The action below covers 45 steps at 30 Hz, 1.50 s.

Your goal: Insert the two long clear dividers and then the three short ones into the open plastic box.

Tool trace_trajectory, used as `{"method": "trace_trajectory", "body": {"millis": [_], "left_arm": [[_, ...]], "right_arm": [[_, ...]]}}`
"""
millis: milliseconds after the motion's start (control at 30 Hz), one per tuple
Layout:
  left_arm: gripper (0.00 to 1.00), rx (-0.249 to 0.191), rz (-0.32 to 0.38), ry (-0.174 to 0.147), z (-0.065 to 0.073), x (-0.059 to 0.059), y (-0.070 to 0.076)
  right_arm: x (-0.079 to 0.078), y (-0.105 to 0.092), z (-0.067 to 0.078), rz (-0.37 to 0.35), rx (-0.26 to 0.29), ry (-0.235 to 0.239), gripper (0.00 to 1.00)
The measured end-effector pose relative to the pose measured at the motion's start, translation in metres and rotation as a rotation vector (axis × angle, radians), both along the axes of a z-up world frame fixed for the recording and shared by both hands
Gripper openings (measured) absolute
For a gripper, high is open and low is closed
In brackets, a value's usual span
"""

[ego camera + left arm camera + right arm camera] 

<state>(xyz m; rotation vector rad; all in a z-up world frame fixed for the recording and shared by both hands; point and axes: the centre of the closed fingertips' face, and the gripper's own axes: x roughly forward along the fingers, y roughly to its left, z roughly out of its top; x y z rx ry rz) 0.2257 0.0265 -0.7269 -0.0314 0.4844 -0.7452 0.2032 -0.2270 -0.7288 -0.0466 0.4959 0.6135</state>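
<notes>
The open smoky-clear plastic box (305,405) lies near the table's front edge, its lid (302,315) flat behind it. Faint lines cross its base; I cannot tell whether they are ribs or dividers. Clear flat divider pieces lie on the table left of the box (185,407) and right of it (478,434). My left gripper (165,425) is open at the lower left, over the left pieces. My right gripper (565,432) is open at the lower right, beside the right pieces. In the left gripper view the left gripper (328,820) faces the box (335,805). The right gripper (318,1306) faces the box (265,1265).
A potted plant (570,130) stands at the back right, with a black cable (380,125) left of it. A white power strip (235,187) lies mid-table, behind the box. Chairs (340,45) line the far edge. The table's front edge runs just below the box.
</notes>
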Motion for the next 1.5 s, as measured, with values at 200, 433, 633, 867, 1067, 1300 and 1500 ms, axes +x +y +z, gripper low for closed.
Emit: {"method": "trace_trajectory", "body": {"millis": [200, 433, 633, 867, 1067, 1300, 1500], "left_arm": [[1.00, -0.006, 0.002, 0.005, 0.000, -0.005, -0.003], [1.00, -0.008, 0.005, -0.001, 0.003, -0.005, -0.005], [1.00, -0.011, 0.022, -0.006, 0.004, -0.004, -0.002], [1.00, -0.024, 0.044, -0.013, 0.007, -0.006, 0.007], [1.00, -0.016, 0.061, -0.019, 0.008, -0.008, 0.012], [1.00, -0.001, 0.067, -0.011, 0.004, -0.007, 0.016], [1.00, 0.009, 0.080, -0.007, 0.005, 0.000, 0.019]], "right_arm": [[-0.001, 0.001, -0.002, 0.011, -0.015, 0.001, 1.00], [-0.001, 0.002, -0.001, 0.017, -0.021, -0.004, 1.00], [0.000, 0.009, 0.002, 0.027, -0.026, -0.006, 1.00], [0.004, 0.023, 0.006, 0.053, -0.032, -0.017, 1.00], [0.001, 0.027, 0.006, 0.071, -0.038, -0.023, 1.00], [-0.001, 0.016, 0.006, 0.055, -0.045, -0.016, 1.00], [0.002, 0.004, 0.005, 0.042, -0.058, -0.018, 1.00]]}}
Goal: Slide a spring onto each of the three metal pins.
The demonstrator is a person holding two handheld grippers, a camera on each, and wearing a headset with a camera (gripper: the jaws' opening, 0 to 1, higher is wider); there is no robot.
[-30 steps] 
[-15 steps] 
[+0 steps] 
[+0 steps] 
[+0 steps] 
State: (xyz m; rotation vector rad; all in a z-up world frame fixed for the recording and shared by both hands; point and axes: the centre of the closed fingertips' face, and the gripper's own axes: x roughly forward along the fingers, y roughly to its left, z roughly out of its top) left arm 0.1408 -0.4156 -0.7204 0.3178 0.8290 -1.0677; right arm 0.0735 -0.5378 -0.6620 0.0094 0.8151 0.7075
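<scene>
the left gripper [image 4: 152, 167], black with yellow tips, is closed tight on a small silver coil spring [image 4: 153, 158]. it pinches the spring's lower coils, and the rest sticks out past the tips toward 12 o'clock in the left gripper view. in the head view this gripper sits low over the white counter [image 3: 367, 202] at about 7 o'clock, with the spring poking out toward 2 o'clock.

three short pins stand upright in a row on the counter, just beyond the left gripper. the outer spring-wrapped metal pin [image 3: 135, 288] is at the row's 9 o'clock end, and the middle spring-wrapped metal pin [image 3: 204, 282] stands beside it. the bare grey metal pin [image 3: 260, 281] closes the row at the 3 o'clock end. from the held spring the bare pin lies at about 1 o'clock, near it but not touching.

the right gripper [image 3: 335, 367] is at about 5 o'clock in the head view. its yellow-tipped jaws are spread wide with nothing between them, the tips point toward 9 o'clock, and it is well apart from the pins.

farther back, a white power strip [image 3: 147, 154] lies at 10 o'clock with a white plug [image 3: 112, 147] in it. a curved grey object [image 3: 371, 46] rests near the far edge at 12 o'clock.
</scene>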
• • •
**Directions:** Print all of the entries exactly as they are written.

**Your response:**
The action below covers 45 steps at 30 Hz, 1.50 s.

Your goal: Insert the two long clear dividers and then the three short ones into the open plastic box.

Tool trace_trajectory, used as `{"method": "trace_trajectory", "body": {"millis": [_], "left_arm": [[_, ...]], "right_arm": [[_, ...]]}}`
"""
millis: milliseconds after the motion's start (control at 30 Hz), one per tuple
Layout:
  left_arm: gripper (0.00 to 1.00), rx (-0.249 to 0.191), rz (-0.32 to 0.38), ry (-0.174 to 0.147), z (-0.065 to 0.073), x (-0.059 to 0.059), y (-0.070 to 0.076)
  right_arm: x (-0.079 to 0.078), y (-0.105 to 0.092), z (-0.067 to 0.078), rz (-0.37 to 0.35), rx (-0.26 to 0.29), ry (-0.235 to 0.239), gripper (0.00 to 1.00)
The measured end-effector pose relative to the pose measured at the motion's start, translation in metres and rotation as a rotation vector (axis × angle, radians), both along the axes of a z-up world frame fixed for the recording and shared by both hands
Gripper openings (measured) absolute
For a gripper, high is open and low is closed
In brackets, a value's usual span
"""

[ego camera + left arm camera + right arm camera] 

<state>(xyz m; rotation vector rad; all in a z-up world frame fixed for the recording and shared by both hands; point and axes: the centre of the closed fingertips' face, and the gripper's own axes: x roughly forward along the fingers, y roughly to its left, z roughly out of its top; x y z rx ry rz) 0.2257 0.0265 -0.7269 -0.0314 0.4844 -0.7452 0.2032 -0.2270 -0.7288 -0.0466 0.4959 0.6135</state>
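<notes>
The open smoky-clear plastic box (305,405) lies near the table's front edge, its lid (302,315) flat behind it. Faint lines cross its base; I cannot tell whether they are ribs or dividers. Clear flat divider pieces lie on the table left of the box (185,407) and right of it (478,434). My left gripper (165,425) is open at the lower left, over the left pieces. My right gripper (565,432) is open at the lower right, beside the right pieces. In the left gripper view the left gripper (328,820) faces the box (335,805). The right gripper (318,1306) faces the box (265,1265).
A potted plant (570,130) stands at the back right, with a black cable (380,125) left of it. A white power strip (235,187) lies mid-table, behind the box. Chairs (340,45) line the far edge. The table's front edge runs just below the box.
</notes>
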Motion for the next 1.5 s, as measured, with values at 200, 433, 633, 867, 1067, 1300 and 1500 ms, axes +x +y +z, gripper low for closed.
Emit: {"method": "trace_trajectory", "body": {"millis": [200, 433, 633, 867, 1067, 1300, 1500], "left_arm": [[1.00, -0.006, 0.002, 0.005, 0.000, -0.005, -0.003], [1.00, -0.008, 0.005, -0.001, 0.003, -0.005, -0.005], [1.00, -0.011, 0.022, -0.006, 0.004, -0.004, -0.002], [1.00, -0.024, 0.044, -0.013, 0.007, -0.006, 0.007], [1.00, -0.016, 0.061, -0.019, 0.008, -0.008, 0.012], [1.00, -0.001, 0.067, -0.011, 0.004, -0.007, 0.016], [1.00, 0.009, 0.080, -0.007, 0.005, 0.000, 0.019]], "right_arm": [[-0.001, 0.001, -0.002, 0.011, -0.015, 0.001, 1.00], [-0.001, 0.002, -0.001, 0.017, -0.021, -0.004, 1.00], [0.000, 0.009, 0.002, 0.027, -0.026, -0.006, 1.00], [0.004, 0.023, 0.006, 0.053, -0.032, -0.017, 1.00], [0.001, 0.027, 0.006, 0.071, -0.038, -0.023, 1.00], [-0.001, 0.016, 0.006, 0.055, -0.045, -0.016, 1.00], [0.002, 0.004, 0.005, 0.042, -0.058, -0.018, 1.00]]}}
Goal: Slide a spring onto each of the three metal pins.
The demonstrator is a person holding two handheld grippers, a camera on each, and wearing a headset with a camera (gripper: the jaws' opening, 0 to 1, higher is wider); there is no robot.
[-30 steps] 
[-15 steps] 
[+0 steps] 
[+0 steps] 
[+0 steps] 
State: (xyz m; rotation vector rad; all in a z-up world frame fixed for the recording and shared by both hands; point and axes: the centre of the closed fingertips' face, and the gripper's own axes: x roughly forward along the fingers, y roughly to its left, z roughly out of its top) left arm 0.1408 -0.4156 -0.7204 0.3178 0.8290 -1.0677; right arm 0.0735 -0.5378 -0.6620 0.0094 0.8151 0.7075
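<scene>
the left gripper [image 4: 152, 167], black with yellow tips, is closed tight on a small silver coil spring [image 4: 153, 158]. it pinches the spring's lower coils, and the rest sticks out past the tips toward 12 o'clock in the left gripper view. in the head view this gripper sits low over the white counter [image 3: 367, 202] at about 7 o'clock, with the spring poking out toward 2 o'clock.

three short pins stand upright in a row on the counter, just beyond the left gripper. the outer spring-wrapped metal pin [image 3: 135, 288] is at the row's 9 o'clock end, and the middle spring-wrapped metal pin [image 3: 204, 282] stands beside it. the bare grey metal pin [image 3: 260, 281] closes the row at the 3 o'clock end. from the held spring the bare pin lies at about 1 o'clock, near it but not touching.

the right gripper [image 3: 335, 367] is at about 5 o'clock in the head view. its yellow-tipped jaws are spread wide with nothing between them, the tips point toward 9 o'clock, and it is well apart from the pins.

farther back, a white power strip [image 3: 147, 154] lies at 10 o'clock with a white plug [image 3: 112, 147] in it. a curved grey object [image 3: 371, 46] rests near the far edge at 12 o'clock.
</scene>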

The given answer completes the exercise.